- **WHAT YOU ARE ASKED TO DO**: Copy the lines below exactly, starting at the one with "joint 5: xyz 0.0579" and ending at the one with "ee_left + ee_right", and leave out any picture.

- **RECORDS FOR THE EXERCISE**:
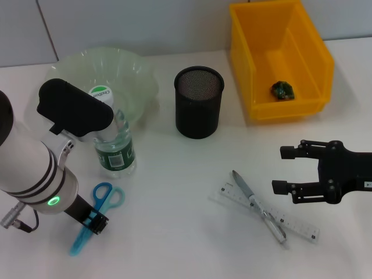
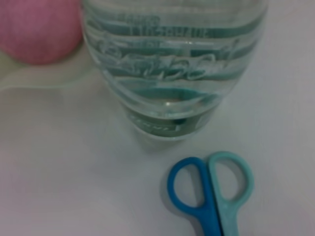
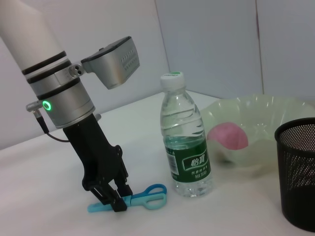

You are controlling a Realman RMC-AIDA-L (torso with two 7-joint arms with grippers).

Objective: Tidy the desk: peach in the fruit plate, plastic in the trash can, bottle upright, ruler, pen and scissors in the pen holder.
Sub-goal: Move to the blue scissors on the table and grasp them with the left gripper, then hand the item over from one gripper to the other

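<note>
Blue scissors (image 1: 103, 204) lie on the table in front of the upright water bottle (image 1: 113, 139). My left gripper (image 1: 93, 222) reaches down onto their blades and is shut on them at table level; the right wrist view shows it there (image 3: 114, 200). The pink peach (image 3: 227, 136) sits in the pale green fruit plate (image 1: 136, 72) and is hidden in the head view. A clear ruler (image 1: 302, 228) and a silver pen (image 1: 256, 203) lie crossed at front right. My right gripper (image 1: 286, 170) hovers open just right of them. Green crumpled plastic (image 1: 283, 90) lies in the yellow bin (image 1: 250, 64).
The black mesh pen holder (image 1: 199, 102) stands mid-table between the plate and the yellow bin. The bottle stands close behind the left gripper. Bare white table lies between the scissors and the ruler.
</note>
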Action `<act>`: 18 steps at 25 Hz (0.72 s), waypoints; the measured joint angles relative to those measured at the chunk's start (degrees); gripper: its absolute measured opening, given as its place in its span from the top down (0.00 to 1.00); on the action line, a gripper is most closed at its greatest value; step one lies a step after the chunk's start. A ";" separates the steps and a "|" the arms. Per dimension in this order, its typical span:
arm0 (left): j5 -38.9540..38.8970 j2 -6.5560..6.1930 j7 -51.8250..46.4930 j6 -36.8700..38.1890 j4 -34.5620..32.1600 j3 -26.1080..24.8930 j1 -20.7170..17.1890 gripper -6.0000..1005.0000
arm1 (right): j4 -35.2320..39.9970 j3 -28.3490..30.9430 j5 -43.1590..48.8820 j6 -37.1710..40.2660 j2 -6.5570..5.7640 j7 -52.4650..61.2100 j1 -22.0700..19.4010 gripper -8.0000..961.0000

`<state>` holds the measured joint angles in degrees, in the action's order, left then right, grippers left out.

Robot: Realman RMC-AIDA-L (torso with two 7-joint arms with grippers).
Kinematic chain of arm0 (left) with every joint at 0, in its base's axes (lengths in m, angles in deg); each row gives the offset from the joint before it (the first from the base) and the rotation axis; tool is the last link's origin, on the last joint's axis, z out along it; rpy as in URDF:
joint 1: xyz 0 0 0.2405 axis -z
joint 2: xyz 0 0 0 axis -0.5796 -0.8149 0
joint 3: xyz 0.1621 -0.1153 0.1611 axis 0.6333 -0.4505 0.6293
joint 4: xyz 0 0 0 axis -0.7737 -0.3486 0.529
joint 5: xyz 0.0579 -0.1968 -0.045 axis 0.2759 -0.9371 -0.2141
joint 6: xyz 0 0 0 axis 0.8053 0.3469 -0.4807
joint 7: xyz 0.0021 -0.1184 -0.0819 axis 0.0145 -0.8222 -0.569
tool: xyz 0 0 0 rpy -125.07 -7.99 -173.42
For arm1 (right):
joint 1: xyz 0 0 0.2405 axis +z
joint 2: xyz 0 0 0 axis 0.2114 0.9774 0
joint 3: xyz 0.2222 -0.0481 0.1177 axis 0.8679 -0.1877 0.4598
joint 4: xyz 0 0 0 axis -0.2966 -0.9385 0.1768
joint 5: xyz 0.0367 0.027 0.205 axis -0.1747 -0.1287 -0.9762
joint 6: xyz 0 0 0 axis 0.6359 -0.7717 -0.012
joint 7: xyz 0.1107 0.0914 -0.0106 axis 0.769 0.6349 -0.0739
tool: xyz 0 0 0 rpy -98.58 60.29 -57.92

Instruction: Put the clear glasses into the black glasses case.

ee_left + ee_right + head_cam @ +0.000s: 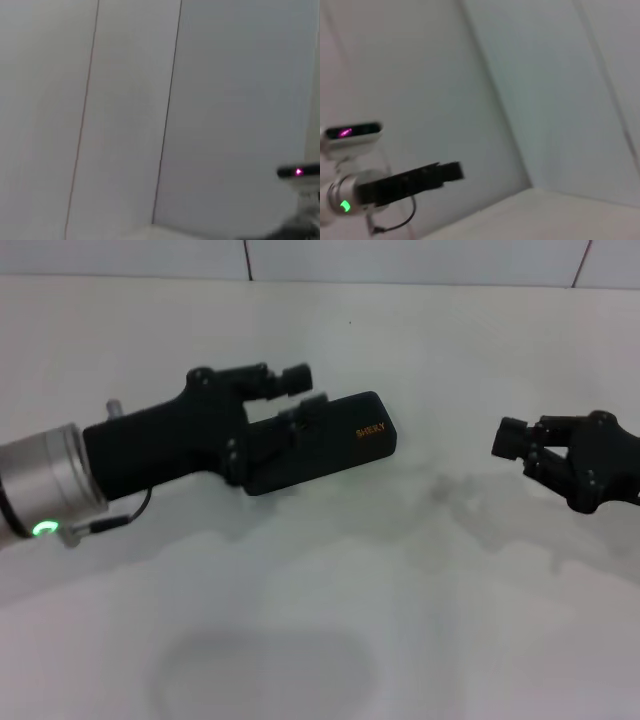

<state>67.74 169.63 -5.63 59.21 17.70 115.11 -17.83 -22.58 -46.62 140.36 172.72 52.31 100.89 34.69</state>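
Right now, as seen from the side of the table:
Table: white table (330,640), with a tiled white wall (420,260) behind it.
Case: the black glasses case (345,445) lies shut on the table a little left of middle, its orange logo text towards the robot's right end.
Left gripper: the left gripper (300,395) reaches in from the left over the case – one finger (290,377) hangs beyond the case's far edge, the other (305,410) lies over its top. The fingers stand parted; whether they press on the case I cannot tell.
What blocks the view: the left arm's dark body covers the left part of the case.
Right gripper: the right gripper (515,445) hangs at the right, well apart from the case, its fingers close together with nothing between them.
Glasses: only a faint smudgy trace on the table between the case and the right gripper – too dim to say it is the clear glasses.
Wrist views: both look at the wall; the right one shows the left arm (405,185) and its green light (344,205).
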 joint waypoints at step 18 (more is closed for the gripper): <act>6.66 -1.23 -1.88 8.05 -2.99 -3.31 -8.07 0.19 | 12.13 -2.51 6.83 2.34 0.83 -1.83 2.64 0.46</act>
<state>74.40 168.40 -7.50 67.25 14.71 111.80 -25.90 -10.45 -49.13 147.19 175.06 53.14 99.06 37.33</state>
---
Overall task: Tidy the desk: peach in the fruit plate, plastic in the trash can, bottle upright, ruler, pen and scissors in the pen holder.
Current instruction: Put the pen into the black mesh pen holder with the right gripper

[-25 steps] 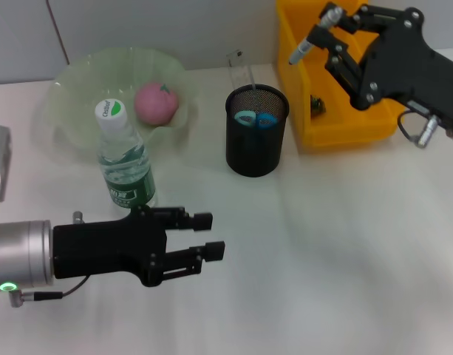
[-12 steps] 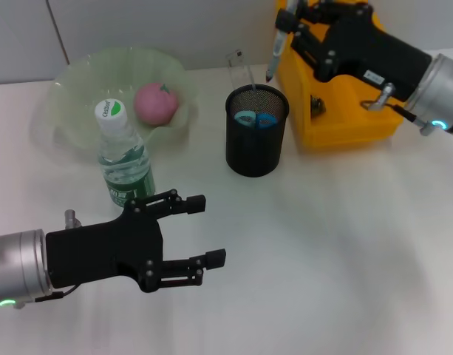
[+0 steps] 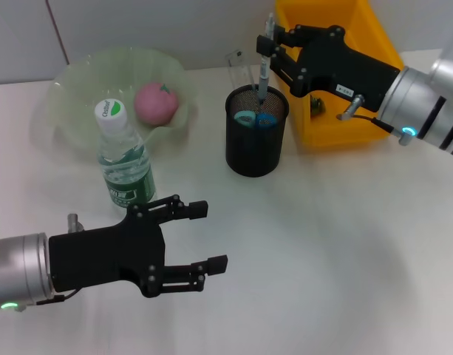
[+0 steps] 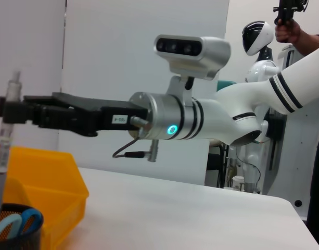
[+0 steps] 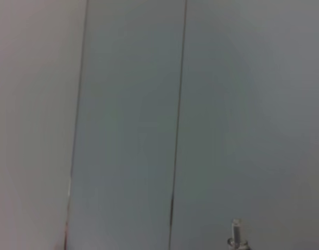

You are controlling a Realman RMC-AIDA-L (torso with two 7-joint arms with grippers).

- **WRITTEN ANSWER**:
joint 5: xyz 0.0579 -0.1968 -0.045 axis 0.2759 -0.9371 -0.2141
joint 6: xyz 0 0 0 axis 0.8053 0.3469 -0.4807
joint 7: xyz 0.0021 -0.1184 -0.0819 axis 0.0145 -0.8222 -0.569
tool: xyz 0 0 0 rpy -125.07 -7.99 -173.42
For arm1 (right):
joint 1: xyz 0 0 0.2405 axis +z
joint 2: xyz 0 0 0 axis 0.2114 0.9774 0
joint 3: xyz 0.2222 -0.0481 0.1177 axis 0.8679 -0.1877 0.4598
joint 4: xyz 0 0 0 axis -0.2966 -0.9385 0.1768
joint 5: xyz 0.0367 0.027 0.205 axis -0.1747 -0.1287 -0.9762
joint 6: xyz 0 0 0 axis 0.6359 -0.7717 -0.012
joint 7: xyz 0.1107 0.0914 -0.0106 axis 0.769 0.6349 -0.0739
tool: xyz 0 0 0 rpy -98.58 60.29 -57.92

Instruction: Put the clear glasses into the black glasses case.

ee_left + ee_right + head_cam @ +0.000s: 

The exercise calls for nothing more.